(Assignment): Report back every line in the data that includes the string "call".

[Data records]
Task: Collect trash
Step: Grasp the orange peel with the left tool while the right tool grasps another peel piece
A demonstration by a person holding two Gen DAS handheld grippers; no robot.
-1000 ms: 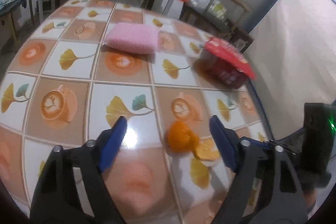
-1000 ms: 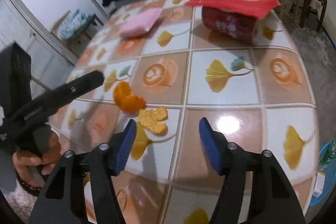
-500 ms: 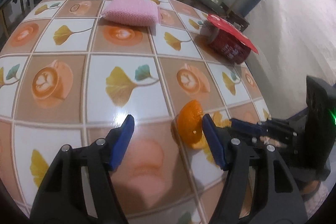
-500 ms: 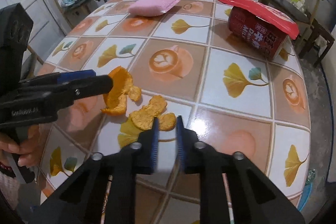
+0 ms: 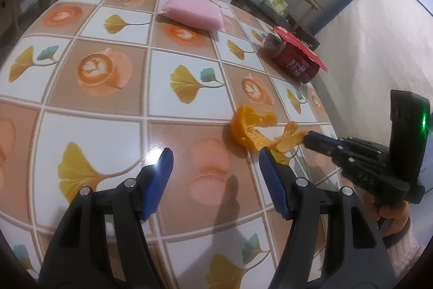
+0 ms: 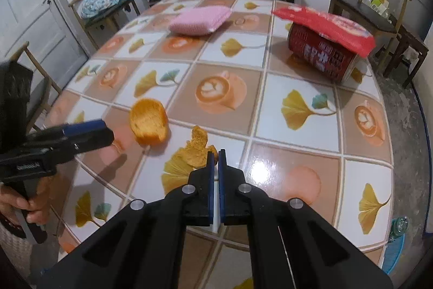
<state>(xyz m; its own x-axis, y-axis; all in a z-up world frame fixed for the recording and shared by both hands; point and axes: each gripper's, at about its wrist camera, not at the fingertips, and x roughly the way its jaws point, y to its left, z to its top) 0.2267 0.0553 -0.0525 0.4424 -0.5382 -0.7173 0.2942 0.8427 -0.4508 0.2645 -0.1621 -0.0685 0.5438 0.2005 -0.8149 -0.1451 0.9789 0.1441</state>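
Note:
A cupped orange peel [image 5: 247, 127] [image 6: 148, 121] lies on the tiled table. A flatter peel piece [image 5: 289, 138] [image 6: 197, 150] lies beside it. My right gripper [image 6: 215, 152] is shut on the edge of the flatter piece; it shows from the side in the left wrist view [image 5: 308, 138]. My left gripper [image 5: 215, 157] is open and empty, just short of the cupped peel; it shows in the right wrist view [image 6: 89, 130]. A red can [image 6: 323, 58] [image 5: 296, 65] lies on its side under a red wrapper [image 6: 324, 25].
A pink sponge [image 5: 193, 12] [image 6: 200, 20] lies at the far side of the table [image 5: 108, 104]. Chairs [image 6: 379, 15] and a metal shelf stand around the table. The table edge runs close on the right of the can.
My right gripper closed from wide open onto the flatter peel piece. My left gripper moved forward toward the cupped peel and stayed open.

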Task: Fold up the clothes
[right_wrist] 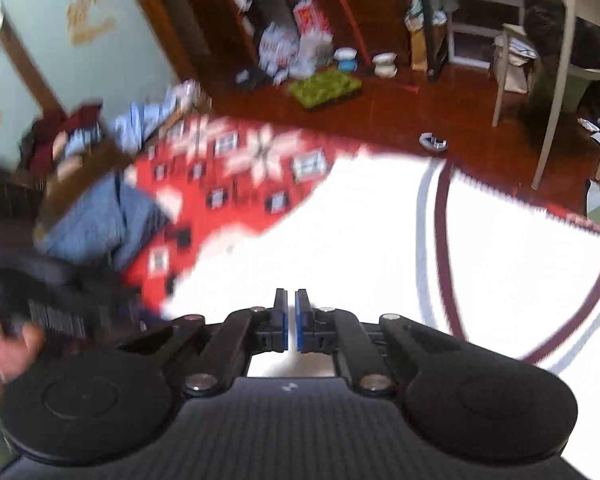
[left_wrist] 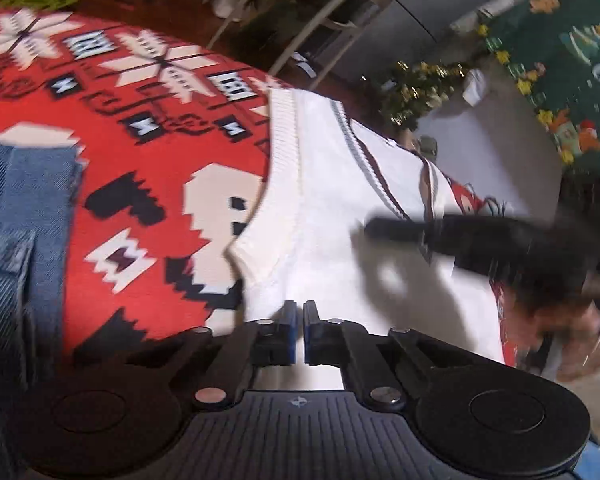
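A white knit vest point(left_wrist: 320, 200) with a striped V-neck lies spread on a red patterned rug point(left_wrist: 148, 168). In the left wrist view my left gripper point(left_wrist: 300, 312) sits at the vest's near edge, its blue pads pressed together with white fabric showing in the slit between them. My right gripper point(left_wrist: 374, 229) is a dark blur hovering over the vest's right half and casts a shadow on it. From the right wrist view the right gripper point(right_wrist: 291, 304) is shut above the flat vest point(right_wrist: 380, 240), left of the V-neck, with nothing clearly pinched. A hand point(right_wrist: 8, 344) holds the blurred left gripper at far left.
Folded blue jeans point(left_wrist: 20, 220) point(right_wrist: 96, 220) lie on the rug's left side. Beyond the rug on the wooden floor stand a pale chair point(right_wrist: 580, 60), a green mat point(right_wrist: 324, 88), small bowls point(right_wrist: 384, 64) and a cluttered shelf. A small decorated tree point(left_wrist: 420, 88) stands beyond the vest.
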Demonstrator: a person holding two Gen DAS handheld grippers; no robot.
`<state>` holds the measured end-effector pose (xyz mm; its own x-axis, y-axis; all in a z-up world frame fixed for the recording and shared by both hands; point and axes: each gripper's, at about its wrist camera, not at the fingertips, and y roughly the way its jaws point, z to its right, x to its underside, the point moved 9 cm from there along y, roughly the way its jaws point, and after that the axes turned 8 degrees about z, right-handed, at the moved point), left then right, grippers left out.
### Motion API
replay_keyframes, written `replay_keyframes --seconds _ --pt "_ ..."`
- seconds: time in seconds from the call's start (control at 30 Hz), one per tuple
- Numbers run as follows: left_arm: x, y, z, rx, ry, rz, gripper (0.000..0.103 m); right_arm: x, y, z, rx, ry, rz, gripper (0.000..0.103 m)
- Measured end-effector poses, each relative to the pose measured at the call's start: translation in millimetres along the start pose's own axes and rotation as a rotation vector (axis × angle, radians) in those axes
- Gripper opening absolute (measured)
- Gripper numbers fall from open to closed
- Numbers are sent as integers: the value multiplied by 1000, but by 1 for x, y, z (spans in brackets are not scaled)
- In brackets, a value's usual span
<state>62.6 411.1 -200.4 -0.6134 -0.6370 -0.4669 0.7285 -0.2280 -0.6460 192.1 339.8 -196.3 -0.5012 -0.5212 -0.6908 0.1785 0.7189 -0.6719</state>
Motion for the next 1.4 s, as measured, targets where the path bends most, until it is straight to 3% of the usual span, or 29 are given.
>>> replay_keyframes --seconds 0.13,0.43,0.57,0.67,0.87,0.97,1.4 --pt "-6 -2 -4 -5 -32 29 3 13 4 1 36 -15 5 0" --pt "-39 23 15 -56 -75 133 3 -30 41 7 127 40 69 0" --pt "-51 36 22 -60 -90 174 4 -42 43 7 147 41 79 6" --pt "-50 35 24 -45 -117 176 4 -35 23 12 130 38 66 6" --pt "-30 38 34 -64 -37 139 4 4 -9 28 139 -17 -17 6" --pt "-33 46 38 -83 0 149 4 5 -8 33 131 -21 0 5" --pt "-96 86 22 -105 -85 252 3 -56 47 80 201 149 100 0"
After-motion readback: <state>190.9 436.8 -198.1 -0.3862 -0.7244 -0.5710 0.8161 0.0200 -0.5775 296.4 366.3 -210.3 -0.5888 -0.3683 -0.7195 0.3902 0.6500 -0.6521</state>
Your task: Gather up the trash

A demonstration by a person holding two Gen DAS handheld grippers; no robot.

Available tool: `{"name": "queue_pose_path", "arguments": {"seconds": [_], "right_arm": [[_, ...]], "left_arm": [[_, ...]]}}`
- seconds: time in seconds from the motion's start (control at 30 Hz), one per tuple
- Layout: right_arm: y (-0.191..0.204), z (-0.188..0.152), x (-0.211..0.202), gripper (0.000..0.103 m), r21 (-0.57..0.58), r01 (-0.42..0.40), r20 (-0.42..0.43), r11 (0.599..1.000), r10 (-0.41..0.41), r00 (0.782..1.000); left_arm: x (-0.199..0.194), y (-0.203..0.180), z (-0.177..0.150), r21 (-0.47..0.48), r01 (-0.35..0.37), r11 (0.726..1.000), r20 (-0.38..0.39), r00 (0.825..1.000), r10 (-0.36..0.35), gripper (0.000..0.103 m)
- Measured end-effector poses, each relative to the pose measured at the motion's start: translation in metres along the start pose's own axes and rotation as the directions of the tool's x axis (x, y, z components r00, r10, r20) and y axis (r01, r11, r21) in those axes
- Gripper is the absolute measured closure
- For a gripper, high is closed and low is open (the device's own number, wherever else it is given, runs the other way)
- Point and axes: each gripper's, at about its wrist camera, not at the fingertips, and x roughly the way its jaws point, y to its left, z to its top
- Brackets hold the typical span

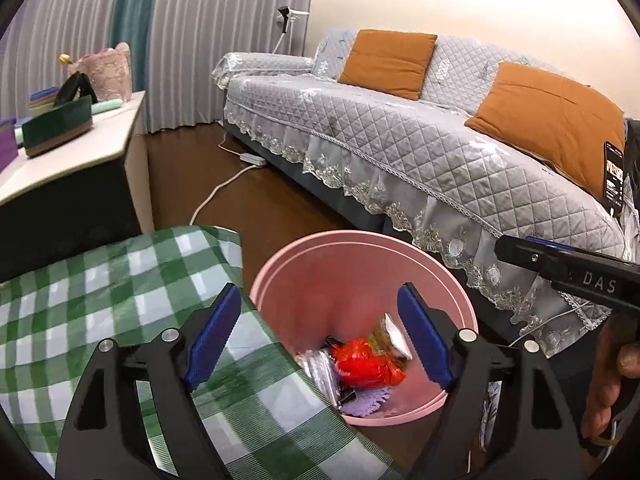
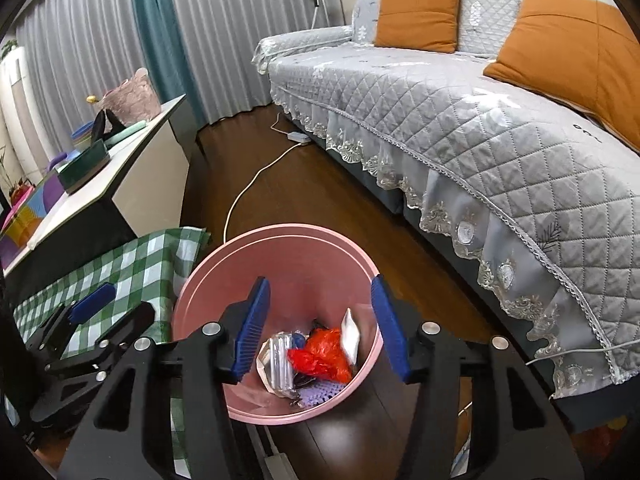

(Task solution):
- seconds: time in seconds from the call's start (control at 30 Hz), one per tuple
- Measured end-effector poses, each relative to the pose measured at the call's start: translation in millimetres along the start pose's own axes and rotation as a rotation vector (axis × angle, radians) in those axes

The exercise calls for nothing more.